Tudo isto sem ter que passar pelo inconveniente de ter uma agência pelo meio que quer briefings, tem opiniões e, pior que tudo, quer ser paga…

Não me parece que vá ser assim.

Arrisco dizer que a IA vai ser uma enorme ajuda para as agências porque, bem usada, a IA é uma ferramenta que pode libertar as agências de tarefas rotineiras de menor valor acrescentado e focá-las naquilo que é a sua natureza enquanto negócio, a sua razão de ser: ter ideias.

As experiências que temos feito na Havas com motores de IA, tanto para gerar textos, como para gerar imagens, têm resultados extraordinários.

No caso das imagens estamos a falar num salto gigantesco: a possibilidade de gerar uma imagem que é exatamente o que queremos versus encontrar num banco de imagens uma que seja aproximada ao que queremos é uma enorme mudança e um ganho de eficiência brutal.
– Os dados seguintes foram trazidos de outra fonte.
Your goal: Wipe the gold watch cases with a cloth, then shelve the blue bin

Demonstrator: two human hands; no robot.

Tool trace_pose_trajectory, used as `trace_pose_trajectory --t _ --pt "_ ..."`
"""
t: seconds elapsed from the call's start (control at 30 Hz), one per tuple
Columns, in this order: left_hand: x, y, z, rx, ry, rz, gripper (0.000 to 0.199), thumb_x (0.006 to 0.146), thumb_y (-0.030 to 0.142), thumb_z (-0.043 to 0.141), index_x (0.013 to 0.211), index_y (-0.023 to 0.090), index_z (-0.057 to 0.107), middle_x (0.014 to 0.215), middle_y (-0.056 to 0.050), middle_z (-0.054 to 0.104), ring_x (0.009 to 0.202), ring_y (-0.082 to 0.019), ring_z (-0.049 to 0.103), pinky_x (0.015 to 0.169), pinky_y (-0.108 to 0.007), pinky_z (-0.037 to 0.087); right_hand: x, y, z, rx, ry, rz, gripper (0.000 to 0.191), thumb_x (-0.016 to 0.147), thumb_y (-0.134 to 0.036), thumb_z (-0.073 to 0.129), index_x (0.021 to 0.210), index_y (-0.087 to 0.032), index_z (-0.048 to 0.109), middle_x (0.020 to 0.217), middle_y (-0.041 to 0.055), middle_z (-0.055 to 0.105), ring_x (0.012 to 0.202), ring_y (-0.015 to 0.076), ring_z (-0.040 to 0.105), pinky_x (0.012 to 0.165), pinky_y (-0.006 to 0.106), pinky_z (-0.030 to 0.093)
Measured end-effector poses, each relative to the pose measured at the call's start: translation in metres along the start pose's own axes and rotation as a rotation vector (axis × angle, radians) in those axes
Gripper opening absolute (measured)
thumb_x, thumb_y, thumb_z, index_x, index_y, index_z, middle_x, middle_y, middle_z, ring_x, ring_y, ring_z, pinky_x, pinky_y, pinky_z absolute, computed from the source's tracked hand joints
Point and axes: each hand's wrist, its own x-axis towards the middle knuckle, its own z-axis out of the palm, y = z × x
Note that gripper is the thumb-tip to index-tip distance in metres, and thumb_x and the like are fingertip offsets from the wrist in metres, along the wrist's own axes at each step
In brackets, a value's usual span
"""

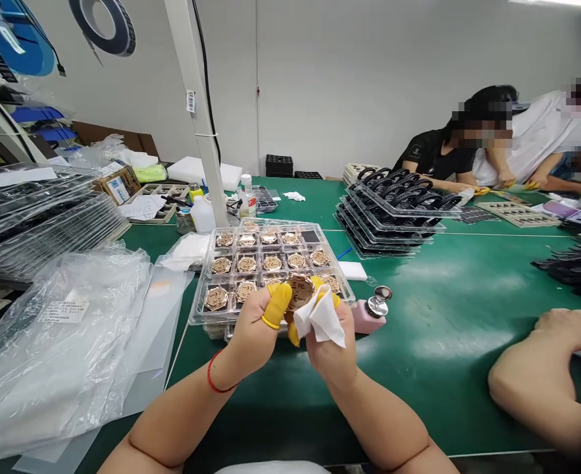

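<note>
Head view: round, glossy gold-toned case [300, 290] gripped by left hand [254, 329] below frame centre; crumpled white cloth [324, 318] held at its edge by right hand [335, 350]. Smooth yellow finger cots [276, 305] are worn.

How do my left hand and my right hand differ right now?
Your left hand grips a gold-coloured case with printed marks, while your right hand holds a folded white cloth. Your left hand has a red band at its wrist; your right hand shows none. Both wear yellow finger covers.
</note>
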Motion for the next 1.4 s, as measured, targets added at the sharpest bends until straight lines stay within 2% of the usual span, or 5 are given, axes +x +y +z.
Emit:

A possibilidade de gerar texto corrido para um conteúdo explicativo é também incrível.

Mas ainda não vi um motor de IA gerar uma ideia criativa, ou seja, responder a um pedido com aquele salto, com aquela descontinuidade que caracteriza as ideias criativas memoráveis.

John Hegarty, um dos fundadores da BBH, usa a imagem do “zag” para caracterizar uma boa ideia criativa: nas nossas vidas vamos na direção “zig”, uma boa ideia é a que, de repente faz “zag”, ao fazê-lo obriga-nos a dar por ela, a pensar sobre ela e, no fim do dia, fica-nos na memória, justamente porque representou uma descontinuidade.

Este “zag” pode assumir várias formas: pode ser o gorila da Cadbury a tocar bateria, os cavalos brancos a perseguirem o surfista da Guiness, o pastor da Telecel a atender o telemóvel ou alguém a derrubar uma parede para conseguir ter sinal de wi-fi.

O que há de comum em todas elas é que nenhuma resulta de um raciocínio linear, há sempre nelas um salto, uma disrupção, e isto, até agora, ainda não vi a IA fazer.

A IA é ótima a dar-nos respostas, mas somos nós que fazemos as perguntas. O Kevlar que nos protege destes projeteis que vão matar a indústria é a capacidade de continuarmos a levantar a pergunta “e se…”; e quanto menos linear e esperada for a hipótese que este “e se” nos abre mais relevantes e importantes seremos para as marcas com quem trabalhamos.

Dito de outa forma a relevância das agências criativas está, imagine-se, em continuarem a ser… criativas. Quando forem só agências, aí sim, venha a IA e tome conta do que sobra.